Presently the old man released him and stood back, looking suspiciously towards the house. ‘Who is there?’
‘An officer on the Governor’s staff and two others I don’t know.’
‘So many people? But there is a room where I can be alone?’
‘We can talk on the veranda.’
‘No. Please ask for a room. I must be alone for a few minutes, then we must talk. After that I will see them. Not before. Ask this officer to go and tell them.’
‘I’ll go myself. Wait here.’
The room he entered was barely furnished. Rowan and the others were standing round a deal table. He spoke to Rowan, ignoring the Commissioner and the policeman.
‘My father asks for a room where he can be alone for a while.’
Rowan turned to the Commissioner. ‘Is there another room, sir?’
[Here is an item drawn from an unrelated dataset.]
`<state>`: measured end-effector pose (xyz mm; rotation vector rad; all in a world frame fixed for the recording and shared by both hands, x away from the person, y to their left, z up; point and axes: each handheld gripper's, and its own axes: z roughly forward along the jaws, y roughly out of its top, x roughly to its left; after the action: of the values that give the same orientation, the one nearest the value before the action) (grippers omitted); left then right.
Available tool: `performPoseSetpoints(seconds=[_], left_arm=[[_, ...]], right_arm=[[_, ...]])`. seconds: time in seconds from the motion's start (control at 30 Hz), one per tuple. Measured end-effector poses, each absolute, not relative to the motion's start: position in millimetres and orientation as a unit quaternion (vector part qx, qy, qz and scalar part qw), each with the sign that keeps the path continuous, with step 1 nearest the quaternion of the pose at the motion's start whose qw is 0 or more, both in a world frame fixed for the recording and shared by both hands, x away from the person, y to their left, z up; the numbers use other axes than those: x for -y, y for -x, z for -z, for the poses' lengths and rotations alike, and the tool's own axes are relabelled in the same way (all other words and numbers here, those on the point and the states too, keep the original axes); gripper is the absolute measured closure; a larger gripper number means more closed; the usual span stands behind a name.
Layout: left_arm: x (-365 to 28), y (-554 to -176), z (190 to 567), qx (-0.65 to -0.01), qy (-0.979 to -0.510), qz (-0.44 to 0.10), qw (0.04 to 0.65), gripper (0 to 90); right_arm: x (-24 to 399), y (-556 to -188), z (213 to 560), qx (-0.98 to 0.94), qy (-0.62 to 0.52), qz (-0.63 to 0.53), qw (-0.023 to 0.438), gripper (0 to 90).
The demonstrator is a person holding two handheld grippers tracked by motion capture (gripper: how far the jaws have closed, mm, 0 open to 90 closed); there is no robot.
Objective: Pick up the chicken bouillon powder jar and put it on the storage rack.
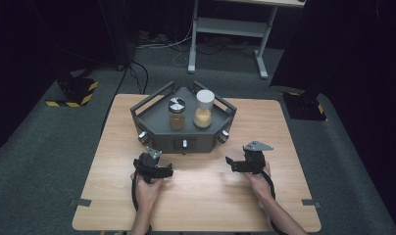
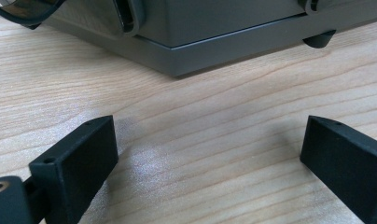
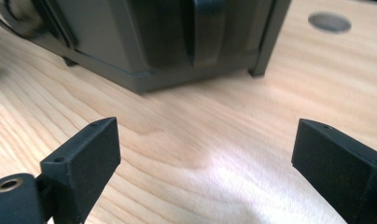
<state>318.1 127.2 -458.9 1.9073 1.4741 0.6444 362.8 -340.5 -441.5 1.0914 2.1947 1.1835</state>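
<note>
Dark grey tray [image 1: 152, 117] at desk [image 1: 264, 196] 12 o'clock, two jars inside. We judge it rigid, fairly heavy, jars tippable; grasp side rails. Left hand-held gripper [image 1: 148, 157] and right hand-held gripper [image 1: 235, 163] both released, empty, just short of tray's front.

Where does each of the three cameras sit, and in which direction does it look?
High view: above the person's side, looking forward and down on the wooden table; both forearms, the left claw and right claw show.
Left gripper view: on the left claw, low over the table, facing the grey tray; its two black jaws stand apart.
Right gripper view: on the right claw, facing a corner of the tray; its jaws stand apart.
Shared: both gripper views show the tray's base and wood grain.
</note>
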Motion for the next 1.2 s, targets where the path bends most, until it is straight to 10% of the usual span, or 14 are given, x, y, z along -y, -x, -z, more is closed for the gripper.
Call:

‘There’s one at the end, where Mr Kasim was sitting. It’s not locked.’
‘Is it for devotional use?’ Rowan asked, looking in Ahmed’s direction.
‘Apparently no one at the Fort bothered to reassure him my mother was neither ill nor dying. He’s been expecting to hear the worst. So he’s not yet ready to
talk to anyone.’
‘The Fort commander would have had the minimum instructions necessary, but I regret any worry he’s been caused.’ Again he spoke to the Commissioner. ‘I think it would be better if we made this room available to Mr Kasim and wait in the other one ourselves. Is there a way to it other than along the veranda?’
The Commissioner mumbled and led them out through a back door. Ahmed waited until the sounds they made were no longer audible, then went back to his father. He found him sitting in the car. He helped him out and up the steps. Inside the room, in the glare of the light, the physical toll exacted by nearly two years in prison was fully revealed. The long-skirted high-necked coat that had once shown up a comfortable thickness of body, hung loosely. The flesh of the thickened jowls was fallen, the fringe of hair was wholly grey. The white cap of Congress seemed too big. The hawk-like nose had a hungry questing look.
‘I’ll leave this with you, Father.’ He gave him the envelope which contained his mother’s letter. ‘It’s from Mother. She wrote it a few hours ago.’
‘Is she near by?’
‘Not far. Let me know when you want me.’
For the first time since entering the room his father looked at him.
‘No, I am all right. Stay here. We must talk. You are taller. And broader. How long has it been?’
‘Nearly three years.’
‘You have your full growth. You quite dwarf me. Quite dwarf me.’
The moment was over then. In the few seconds sitting in the car his father had recovered and put back up the barriers.
‘They told me nothing until five o’clock yesterday, and then only to pack my things and get a few hours sleep. Am I free, or on my way to another jail?’
‘You are free,’ Ahmed said; but he had hesitated.
‘On what conditions? Is there an amnesty? No – don’t answer. Let me read your mother’s letter. Sit down.’ His father sat at the table. Ahmed chose a seat near the door, which was still open. The room was very warm. The fan was not working. Unhurriedly his father brought out his spectacle case and put the spectacles on. A slight tremor of the hands was the only sign that his composure was incomplete. The letter was very short but he lingered over it with the concentration Ahmed remembered as characteristic. Briefs, minutes, resolutions, correspondence: they had all been subjected to this slow searching analysis. Why does he take so long? Ahmed had once asked. His mother replied: He reads between the lines.